> [WHAT YOU ARE ASKED TO DO]:
The line containing "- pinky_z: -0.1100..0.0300" marks the end: output every line of the data up to it, and that line too, exactly as written.
★ ★ ★
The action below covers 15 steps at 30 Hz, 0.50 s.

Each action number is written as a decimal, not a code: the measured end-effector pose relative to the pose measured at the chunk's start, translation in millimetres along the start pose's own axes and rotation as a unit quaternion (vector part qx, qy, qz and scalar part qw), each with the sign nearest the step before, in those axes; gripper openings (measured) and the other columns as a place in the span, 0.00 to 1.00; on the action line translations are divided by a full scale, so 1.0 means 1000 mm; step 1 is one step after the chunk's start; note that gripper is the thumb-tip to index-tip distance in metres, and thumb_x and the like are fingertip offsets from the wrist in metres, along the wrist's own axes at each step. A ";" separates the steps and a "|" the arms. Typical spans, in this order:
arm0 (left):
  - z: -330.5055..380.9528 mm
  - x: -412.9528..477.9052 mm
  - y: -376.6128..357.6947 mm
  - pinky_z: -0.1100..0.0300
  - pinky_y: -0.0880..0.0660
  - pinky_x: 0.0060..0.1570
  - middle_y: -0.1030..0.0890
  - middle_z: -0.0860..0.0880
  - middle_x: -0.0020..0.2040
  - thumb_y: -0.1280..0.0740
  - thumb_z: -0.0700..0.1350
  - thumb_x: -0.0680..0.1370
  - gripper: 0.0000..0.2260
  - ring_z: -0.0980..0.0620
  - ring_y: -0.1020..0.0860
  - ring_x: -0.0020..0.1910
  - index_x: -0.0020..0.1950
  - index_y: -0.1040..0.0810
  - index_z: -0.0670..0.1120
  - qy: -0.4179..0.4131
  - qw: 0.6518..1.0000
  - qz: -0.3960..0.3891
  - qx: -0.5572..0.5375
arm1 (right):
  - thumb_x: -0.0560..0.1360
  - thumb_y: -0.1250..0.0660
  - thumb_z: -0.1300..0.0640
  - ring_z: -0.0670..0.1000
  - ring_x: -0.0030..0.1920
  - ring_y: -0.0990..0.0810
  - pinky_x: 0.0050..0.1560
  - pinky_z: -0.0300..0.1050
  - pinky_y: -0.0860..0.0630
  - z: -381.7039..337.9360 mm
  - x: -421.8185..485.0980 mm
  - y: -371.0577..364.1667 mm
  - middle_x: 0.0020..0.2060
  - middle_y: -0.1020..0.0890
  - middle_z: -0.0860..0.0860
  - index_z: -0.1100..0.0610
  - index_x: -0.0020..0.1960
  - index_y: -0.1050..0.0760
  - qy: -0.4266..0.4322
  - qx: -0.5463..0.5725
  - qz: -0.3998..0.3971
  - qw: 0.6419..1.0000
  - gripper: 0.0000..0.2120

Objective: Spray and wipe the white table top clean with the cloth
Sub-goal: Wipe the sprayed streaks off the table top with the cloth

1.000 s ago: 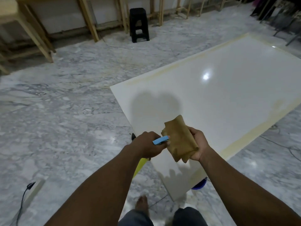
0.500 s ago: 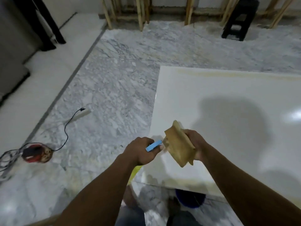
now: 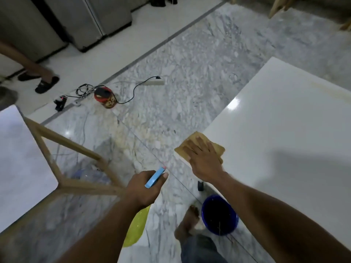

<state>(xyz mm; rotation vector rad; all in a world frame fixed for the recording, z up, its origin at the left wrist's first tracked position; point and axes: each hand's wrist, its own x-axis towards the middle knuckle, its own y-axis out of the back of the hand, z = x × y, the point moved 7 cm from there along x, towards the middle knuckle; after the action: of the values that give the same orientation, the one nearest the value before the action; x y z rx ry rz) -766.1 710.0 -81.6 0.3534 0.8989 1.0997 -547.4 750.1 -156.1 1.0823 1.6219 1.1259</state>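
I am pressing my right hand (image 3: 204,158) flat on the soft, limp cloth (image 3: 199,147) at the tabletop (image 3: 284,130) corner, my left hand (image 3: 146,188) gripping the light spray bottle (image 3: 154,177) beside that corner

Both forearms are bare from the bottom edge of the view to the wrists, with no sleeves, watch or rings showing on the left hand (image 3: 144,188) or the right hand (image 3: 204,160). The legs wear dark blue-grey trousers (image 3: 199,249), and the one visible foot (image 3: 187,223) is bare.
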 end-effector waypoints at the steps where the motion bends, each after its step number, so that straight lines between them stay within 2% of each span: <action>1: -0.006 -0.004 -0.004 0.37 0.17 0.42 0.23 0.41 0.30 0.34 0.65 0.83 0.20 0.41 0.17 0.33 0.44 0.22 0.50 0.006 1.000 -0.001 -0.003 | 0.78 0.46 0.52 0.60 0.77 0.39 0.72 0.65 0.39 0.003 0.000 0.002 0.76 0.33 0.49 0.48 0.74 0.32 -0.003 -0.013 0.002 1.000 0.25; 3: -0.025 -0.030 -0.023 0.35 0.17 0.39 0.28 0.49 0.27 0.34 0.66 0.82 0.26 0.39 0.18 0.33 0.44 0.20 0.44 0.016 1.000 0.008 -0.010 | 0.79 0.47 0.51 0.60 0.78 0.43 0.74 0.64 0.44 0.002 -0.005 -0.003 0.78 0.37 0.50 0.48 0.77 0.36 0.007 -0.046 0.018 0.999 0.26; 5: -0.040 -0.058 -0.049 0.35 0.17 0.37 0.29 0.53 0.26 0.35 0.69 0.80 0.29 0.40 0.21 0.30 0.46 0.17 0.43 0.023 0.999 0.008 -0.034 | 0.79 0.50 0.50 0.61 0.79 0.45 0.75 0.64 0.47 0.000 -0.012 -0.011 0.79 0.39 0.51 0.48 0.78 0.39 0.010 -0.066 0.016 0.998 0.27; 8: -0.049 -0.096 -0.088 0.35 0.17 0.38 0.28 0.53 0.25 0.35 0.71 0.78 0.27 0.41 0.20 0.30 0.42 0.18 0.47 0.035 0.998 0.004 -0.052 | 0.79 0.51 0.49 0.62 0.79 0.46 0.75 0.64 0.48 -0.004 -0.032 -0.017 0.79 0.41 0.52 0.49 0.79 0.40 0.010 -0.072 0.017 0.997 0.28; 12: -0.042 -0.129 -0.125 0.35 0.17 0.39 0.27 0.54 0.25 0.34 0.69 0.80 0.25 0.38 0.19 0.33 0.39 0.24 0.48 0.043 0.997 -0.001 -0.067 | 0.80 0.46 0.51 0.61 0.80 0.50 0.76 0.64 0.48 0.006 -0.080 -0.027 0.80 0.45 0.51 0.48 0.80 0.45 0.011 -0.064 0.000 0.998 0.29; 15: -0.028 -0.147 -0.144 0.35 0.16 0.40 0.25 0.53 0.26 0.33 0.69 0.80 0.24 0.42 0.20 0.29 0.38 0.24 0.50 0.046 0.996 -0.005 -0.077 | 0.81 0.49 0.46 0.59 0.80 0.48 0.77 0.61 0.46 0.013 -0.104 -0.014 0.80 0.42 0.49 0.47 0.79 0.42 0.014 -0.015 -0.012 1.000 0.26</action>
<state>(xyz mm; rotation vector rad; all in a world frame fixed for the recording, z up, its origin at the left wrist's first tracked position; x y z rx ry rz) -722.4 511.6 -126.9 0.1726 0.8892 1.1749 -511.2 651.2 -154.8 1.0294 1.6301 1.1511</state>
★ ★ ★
> [OUTPUT FOR THIS TASK]:
The action below covers 15 steps at 30 Hz, 0.50 s.

Each action number is written as a decimal, not a code: the measured end-effector pose relative to the pose measured at the chunk's start, translation in millimetres along the start pose's own axes and rotation as a unit quaternion (vector part qx, qy, qz and scalar part qw), each with the sign nearest the step before, in those axes; gripper openings (measured) and the other columns as a place in the span, 0.00 to 1.00; on the action line translations are divided by a full scale, so 1.0 means 1000 mm; step 1 is one step after the chunk's start; note that gripper is the thumb-tip to index-tip distance in metres, and thumb_x and the like are fingertip offsets from the wrist in metres, along the wrist's own axes at each step. A ";" separates the steps and a "|" the arms. Typical spans, in this order:
arm0 (left):
  - z: -330.5055..380.9528 mm
  - x: -412.9528..477.9052 mm
  - y: -376.6128..357.6947 mm
  - pinky_z: -0.1100..0.0300

No further output is needed for the exercise.